*GOAL OF THE EXERCISE*. Nothing outside the range is wanted. Repeat exactly the lines below from the one with "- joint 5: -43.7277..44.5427" through the one with "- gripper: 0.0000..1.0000".

*Dataset entries*.
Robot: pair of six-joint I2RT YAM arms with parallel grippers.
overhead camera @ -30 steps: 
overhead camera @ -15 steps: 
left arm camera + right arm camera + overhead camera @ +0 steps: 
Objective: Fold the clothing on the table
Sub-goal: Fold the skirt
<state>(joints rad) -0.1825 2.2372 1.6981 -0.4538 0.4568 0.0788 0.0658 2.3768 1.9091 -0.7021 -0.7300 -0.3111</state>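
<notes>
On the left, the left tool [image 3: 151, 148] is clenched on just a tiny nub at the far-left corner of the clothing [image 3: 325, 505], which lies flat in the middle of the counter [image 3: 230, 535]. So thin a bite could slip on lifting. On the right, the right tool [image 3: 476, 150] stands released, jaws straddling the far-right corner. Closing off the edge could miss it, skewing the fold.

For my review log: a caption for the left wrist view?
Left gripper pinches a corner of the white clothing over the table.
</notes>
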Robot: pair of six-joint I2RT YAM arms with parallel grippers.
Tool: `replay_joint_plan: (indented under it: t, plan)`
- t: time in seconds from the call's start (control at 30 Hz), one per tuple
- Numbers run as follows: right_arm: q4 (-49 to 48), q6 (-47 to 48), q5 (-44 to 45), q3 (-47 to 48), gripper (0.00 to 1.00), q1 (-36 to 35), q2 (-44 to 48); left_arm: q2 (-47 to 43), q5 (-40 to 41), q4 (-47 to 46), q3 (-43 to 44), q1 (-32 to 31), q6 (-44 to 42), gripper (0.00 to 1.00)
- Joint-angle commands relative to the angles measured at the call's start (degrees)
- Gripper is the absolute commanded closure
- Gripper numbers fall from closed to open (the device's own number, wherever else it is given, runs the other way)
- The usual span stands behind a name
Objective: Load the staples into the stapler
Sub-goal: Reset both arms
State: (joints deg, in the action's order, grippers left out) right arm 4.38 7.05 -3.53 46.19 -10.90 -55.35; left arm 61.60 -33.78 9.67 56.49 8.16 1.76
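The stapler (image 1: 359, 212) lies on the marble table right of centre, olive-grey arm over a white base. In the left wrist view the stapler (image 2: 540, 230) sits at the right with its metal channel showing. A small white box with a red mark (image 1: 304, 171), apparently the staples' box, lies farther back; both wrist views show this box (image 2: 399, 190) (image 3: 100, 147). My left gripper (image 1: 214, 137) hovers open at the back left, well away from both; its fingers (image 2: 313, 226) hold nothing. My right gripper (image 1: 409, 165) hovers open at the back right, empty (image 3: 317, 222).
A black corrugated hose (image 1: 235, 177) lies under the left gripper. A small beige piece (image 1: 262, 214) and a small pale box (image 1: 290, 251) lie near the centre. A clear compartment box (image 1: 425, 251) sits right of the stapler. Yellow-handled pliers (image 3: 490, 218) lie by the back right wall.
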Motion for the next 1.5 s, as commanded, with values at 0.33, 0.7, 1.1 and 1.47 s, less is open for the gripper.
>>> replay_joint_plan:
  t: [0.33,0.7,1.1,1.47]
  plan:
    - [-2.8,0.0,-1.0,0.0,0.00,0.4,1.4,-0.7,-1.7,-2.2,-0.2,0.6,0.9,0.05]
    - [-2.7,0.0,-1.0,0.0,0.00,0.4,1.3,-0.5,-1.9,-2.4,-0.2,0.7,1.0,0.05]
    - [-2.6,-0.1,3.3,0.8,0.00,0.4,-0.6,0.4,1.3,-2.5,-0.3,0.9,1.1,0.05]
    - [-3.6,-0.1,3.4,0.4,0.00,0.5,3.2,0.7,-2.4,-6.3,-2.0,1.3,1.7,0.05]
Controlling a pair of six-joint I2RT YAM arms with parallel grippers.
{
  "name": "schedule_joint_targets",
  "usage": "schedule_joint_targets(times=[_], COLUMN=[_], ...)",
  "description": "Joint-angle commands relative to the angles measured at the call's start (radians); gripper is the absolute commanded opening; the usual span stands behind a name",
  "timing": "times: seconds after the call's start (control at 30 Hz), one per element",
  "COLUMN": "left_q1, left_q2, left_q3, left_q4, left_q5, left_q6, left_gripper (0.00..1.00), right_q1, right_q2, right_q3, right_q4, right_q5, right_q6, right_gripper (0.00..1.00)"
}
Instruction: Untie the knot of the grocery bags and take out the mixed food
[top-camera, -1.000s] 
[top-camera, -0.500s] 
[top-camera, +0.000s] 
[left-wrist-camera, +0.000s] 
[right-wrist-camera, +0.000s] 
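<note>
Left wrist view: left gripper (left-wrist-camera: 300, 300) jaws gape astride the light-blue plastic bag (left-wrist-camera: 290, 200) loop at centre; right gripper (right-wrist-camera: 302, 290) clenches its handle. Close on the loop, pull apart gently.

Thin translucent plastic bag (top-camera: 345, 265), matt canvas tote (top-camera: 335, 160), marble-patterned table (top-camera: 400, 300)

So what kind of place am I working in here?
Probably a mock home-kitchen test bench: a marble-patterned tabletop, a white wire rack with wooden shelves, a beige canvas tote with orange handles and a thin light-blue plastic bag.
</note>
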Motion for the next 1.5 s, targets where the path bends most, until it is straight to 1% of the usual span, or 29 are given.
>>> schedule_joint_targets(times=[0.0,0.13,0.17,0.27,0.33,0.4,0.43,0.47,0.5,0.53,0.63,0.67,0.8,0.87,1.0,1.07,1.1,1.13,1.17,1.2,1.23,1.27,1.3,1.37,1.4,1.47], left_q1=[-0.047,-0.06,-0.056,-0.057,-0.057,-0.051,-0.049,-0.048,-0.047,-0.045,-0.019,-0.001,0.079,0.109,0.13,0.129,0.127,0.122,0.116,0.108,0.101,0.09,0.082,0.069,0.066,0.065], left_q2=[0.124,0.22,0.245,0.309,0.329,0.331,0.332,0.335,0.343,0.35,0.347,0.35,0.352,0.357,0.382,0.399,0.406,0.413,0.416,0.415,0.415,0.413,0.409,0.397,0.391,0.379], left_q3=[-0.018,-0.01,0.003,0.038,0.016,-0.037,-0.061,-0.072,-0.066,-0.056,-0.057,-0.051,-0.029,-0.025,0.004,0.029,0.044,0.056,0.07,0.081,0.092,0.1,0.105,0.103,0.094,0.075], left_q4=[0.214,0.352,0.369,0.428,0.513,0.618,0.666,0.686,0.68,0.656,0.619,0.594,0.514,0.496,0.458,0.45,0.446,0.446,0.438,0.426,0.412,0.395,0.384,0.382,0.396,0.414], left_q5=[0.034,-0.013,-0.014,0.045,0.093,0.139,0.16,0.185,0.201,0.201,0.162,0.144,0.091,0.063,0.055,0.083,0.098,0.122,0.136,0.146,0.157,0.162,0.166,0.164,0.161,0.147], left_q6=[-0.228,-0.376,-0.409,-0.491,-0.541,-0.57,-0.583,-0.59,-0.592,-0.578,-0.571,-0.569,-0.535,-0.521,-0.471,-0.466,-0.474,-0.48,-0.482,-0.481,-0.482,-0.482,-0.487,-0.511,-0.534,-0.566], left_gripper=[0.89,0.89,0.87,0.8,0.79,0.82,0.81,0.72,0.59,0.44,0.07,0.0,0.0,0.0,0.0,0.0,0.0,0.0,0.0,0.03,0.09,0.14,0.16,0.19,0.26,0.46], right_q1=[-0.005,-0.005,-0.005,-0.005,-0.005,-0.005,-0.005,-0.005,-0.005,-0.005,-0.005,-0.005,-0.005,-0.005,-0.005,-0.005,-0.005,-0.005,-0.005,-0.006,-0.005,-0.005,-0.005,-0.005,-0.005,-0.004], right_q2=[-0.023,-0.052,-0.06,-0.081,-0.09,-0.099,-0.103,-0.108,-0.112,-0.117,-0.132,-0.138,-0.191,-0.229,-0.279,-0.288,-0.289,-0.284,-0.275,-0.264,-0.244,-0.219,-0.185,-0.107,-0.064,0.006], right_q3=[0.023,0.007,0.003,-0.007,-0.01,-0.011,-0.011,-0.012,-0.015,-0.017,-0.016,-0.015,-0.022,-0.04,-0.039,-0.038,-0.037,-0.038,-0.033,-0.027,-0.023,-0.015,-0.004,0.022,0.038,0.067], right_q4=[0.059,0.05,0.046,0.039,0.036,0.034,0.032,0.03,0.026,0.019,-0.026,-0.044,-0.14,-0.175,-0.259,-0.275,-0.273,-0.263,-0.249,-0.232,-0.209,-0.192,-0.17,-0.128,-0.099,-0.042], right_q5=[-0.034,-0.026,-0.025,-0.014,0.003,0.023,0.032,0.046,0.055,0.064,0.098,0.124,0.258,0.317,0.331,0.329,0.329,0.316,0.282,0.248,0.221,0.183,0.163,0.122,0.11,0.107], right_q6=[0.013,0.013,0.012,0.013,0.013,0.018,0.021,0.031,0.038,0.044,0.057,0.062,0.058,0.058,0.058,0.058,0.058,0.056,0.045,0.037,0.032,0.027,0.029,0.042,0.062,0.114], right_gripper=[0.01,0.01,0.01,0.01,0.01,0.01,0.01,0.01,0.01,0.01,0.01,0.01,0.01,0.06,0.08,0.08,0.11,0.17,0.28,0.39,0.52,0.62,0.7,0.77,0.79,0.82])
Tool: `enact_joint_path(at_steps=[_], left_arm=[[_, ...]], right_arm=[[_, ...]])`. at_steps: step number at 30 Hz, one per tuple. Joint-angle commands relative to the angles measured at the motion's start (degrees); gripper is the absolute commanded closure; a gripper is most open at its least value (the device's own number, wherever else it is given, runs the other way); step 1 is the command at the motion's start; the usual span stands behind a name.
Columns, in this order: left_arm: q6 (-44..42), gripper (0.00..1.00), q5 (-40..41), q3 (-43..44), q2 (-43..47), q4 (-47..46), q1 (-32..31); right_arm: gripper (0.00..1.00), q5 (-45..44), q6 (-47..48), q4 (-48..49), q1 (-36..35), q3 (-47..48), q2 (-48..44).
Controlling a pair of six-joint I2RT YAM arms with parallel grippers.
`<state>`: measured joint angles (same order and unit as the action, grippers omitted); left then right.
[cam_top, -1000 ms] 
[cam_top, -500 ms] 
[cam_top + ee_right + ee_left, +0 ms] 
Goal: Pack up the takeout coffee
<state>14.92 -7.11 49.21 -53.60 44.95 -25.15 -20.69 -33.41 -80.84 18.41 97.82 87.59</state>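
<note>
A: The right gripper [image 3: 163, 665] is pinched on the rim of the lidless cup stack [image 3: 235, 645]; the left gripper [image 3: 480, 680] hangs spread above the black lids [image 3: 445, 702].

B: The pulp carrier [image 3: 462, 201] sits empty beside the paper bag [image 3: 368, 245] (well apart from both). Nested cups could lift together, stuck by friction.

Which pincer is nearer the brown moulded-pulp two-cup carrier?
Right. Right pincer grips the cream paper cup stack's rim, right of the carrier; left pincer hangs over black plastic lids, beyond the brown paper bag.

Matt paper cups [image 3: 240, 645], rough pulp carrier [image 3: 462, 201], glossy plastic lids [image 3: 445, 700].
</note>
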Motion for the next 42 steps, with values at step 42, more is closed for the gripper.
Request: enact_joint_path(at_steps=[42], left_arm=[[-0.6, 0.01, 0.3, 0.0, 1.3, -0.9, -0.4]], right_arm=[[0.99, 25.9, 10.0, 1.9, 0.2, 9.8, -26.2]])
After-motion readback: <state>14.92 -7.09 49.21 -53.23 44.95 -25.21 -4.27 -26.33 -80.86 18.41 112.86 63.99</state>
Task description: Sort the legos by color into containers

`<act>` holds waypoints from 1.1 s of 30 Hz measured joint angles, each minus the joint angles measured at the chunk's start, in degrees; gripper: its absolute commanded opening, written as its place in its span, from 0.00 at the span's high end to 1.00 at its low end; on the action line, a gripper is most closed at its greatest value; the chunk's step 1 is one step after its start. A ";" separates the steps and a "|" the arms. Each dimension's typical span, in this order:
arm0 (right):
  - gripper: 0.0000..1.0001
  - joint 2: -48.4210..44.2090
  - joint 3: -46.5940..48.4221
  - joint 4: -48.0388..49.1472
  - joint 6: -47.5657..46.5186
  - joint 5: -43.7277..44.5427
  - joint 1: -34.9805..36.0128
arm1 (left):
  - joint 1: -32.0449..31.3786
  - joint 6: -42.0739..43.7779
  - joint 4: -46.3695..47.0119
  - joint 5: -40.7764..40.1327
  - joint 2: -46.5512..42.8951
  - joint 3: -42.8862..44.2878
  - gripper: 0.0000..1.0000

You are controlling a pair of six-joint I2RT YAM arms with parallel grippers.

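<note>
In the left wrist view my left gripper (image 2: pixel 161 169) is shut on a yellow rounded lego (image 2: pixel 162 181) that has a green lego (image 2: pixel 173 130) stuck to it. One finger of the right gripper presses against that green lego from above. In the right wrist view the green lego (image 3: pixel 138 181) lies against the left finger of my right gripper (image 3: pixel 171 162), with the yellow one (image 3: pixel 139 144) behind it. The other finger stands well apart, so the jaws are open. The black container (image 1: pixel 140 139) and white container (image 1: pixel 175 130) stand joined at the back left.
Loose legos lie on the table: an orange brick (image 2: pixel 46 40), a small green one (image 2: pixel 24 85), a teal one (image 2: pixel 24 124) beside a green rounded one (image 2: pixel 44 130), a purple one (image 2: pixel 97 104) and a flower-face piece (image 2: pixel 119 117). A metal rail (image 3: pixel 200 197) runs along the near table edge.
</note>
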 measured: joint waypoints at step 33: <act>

*REPLY TO THE EXERCISE*.
  - joint 5: -43.7277..44.5427
  - joint 1: -34.9805..36.0128
arm1 (left):
  - joint 1: -32.0449..31.3786
  - joint 6: -42.0739..43.7779
  - joint 4: -46.3695..47.0119
  - joint 5: -40.7764..40.1327
  - joint 2: -46.5512..42.8951
  - joint 3: -42.8862..44.2878
  - gripper: 0.0000..1.0000

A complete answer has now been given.